Aber wenn sich Spiele ein Schlagwort aus der 2019 dominierenden Ökologie-Diskussion abschauen dürfen, dann ist es die Nachhaltigkeit. Spiele müssen nicht größer werden, um sich größer anzufühlen. Und Spiele müssen nicht jedem gefallen, um erfolgreich zu sein. Ein Star-Wars-Spiel kann bei Soulslikes klauen und ein Shooter sich beim Brutalismus bedienen, ein Rollenspiel im postrevolutionären Hafenkaff spielen und die Open World darf ruhig kleiner sein, solange die Shotgun geil ballert.

Erinnert sich noch irgendjemand an Red Dead Redemption 2, das mutmaßlich beste Spiel aller Zeiten? Das ist vergangenes Jahr erschienen und in diesem trotz erneutem Release schon wieder Tutorial-Level-Schnee von gestern. Den massiven Überstunden-Crunch, dem Rockstars ArbeiterInnen ausgesetzt waren, hätte zwar auch ein spürbarerer kultureller Einfluss nicht gerechtfertigt.
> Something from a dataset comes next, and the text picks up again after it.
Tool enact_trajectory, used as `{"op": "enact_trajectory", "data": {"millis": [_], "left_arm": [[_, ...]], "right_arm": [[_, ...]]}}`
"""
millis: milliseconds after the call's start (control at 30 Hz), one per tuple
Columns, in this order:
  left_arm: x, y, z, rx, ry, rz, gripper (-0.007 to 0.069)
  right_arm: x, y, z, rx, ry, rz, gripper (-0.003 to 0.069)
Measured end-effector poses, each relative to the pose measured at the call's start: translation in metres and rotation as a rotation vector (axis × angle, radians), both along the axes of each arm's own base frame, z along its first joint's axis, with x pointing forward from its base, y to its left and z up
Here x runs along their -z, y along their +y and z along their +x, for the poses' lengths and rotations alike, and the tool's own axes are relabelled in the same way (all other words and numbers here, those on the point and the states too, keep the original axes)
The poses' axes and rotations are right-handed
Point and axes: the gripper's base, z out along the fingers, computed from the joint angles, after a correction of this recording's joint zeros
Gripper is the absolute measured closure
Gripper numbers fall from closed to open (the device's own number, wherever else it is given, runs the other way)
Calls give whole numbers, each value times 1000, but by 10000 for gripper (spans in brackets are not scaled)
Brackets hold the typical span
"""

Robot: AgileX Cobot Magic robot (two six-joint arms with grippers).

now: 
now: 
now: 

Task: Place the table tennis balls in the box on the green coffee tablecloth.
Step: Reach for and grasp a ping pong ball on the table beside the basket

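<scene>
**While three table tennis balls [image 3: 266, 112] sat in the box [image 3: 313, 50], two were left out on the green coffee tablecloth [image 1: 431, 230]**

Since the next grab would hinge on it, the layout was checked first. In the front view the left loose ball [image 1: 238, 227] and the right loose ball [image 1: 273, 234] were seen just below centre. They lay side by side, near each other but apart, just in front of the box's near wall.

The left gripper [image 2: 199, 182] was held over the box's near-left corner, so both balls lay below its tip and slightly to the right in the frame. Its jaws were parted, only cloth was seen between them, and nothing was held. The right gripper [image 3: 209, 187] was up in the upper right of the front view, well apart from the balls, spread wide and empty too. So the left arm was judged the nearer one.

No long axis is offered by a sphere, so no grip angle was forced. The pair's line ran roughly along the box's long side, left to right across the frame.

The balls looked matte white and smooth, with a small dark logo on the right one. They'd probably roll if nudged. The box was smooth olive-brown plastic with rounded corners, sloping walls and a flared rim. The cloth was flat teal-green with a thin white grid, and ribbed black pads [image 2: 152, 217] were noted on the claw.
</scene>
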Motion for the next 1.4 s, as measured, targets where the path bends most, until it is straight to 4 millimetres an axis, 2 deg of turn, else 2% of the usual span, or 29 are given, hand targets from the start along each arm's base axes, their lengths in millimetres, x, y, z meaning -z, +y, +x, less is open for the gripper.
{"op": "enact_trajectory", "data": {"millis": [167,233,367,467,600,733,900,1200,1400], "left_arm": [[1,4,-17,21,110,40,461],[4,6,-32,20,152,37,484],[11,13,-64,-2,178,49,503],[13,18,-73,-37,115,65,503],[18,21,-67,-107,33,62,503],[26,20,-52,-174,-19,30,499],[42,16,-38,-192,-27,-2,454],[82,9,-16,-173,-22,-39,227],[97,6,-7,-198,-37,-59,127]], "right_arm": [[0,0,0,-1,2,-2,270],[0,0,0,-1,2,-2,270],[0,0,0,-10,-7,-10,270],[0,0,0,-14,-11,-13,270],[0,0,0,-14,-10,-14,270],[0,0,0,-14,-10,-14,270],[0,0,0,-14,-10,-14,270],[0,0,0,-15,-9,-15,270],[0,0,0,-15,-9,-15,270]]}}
Die gefühlte Kurzatmigkeit des Diskurses um das neueste Citizen Kane der Videospiele setzt dennoch eine bittere Pointe hinter den in Pferdehoden bemessenen Höhepunkt des Größenkults einer Industrie, die nie weniger will als ganze Welten zu erschaffen.

Seien es einfallsreiche Actionspiele wie Control und Fallen Order, charmante Indies wie Outer Wilds und Disco Elysium, oder irgendwas dazwischen wie The Outer Worlds -- die Spiele des Jahres 2019 wirken wie der gesundgeschrumpfte Gegenentwurf zum Jahrzehnt des Open-World- und Service-Game-Hypes. Sogar Pokémon-Fans kamen mit einem kleineren Pokédex aus.

Jeder dieser Titel hätte eine größere Welt, mehr Nebenquests und längere Feature-Listen haben können. Aber keines dieser Spiele brauchte das. Und keines der Studios musste im Anschluss massenhaft ArbeiterInnen entlassen, weil die utopischen Verkaufszahlen nicht erreicht wurden. Weil sie das nicht mussten.

Letztes Jahr blickte ich zynisch in die Zukunft. Dieses Jahr möchte ich mich einem völlig naiven Optimismus hingeben. Der Hoffnung, dass 2019 keine Anomalie bleibt, sondern auch Produktmanager und Marktanalysten erkennen, dass nicht jedes Spiel das größte, teuerste und beste sein muss.

Und wenn sie's nicht tun, dann kann ja jemand anders den Überraschungshit des Jahres entwickeln. Ein Studio aus Finnland, Estland oder Australien vielleicht. Oder von irgendwo, wo niemand mit gerechnet hätte. Und von Menschen, die sich dafür nicht kaputtarbeiten mussten. Das wär doch mal ein Vorsatz für das neue Jahrzehnt.